「電波社会主義」では日本は5Gに取り残される

4月18日に電波法改正案が、衆議院総務委員会で可決された。今回の改正では、昨年(2018年)の規制改革推進会議で電波オークションが提言されたことを受けて「周波数の経済的価値を踏まえた割当手続」が導入される。

(写真AC:編集部)

ところがその改正の直前に駆け込みで、総務省は第5世代移動通信システム(5G)の電波割り当てを発表した。これは「美人投票」と呼ばれる比較審査で電波を割り当てるものだ。この調子では法律を改正してもオークションは実施されず、日本は5Gで世界に取り残されるおそれが強い。

今の5Gの帯域はスマホには使いにくい

今回の美人投票は、3.7/4.5GHz帯と28GHz帯で行われた。使いやすい3.7GHz帯の審査結果では、NTTドコモとKDDIが1位と2位で2枠取ったが、ソフトバンクは最下位で1枠しか取れなかった。この最大の原因は、審査基準の中の「5G基盤展開率」で、ドコモが97%、KDDIが93%だったのに対して、ソフトバンクは64%だったからだ。

基盤展開率というのは人口カバー率ではなく「日本全国を10km四方の4500区画に分け、それをいくつカバーするか」という基準だが、ソフトバンクはあえてこれを無視し、従来通りの人口カバー率を基準に基地局を展開する予定だ。

その原因は、3.7GHz(ギガヘルツ)以上の高い周波数帯は、スマートフォンに向いていないからだ。総務省に提出したドコモのサービス展開イメージによると、セル(基地局の電波の届く範囲)の半径は最大100mしか取れない。基地局の間隔を100m以内にしないといけないので、すべてのビルの屋上に基地局を置かないとカバーできない。

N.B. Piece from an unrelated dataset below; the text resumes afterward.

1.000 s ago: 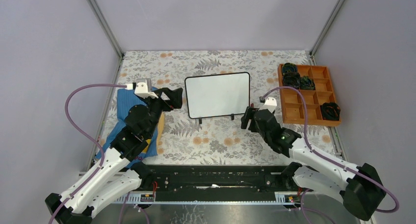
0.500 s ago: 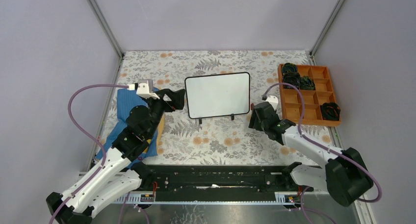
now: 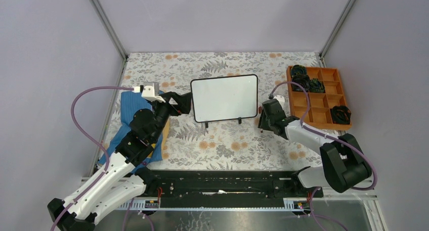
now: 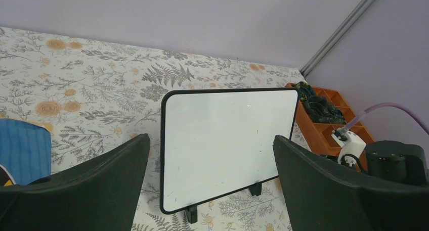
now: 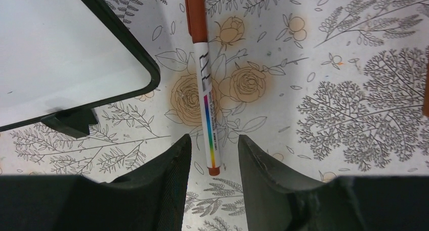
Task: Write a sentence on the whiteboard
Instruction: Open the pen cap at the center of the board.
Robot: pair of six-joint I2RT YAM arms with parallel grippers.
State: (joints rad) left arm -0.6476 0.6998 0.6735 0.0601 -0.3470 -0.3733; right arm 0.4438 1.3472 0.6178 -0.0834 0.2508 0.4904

ドコモの計画では、現在の100倍の基地局が必要になる。不可能ではないが、大都市以外で採算を取るのはむずかしい。端末の移動するスマホでは、セルから外れると電波が切れてしまう。現実には4Gと併用の端末になるだろうが、高価になるだけでメリットがない。無理してカバー率を上げなかったソフトバンクの判断は賢明である。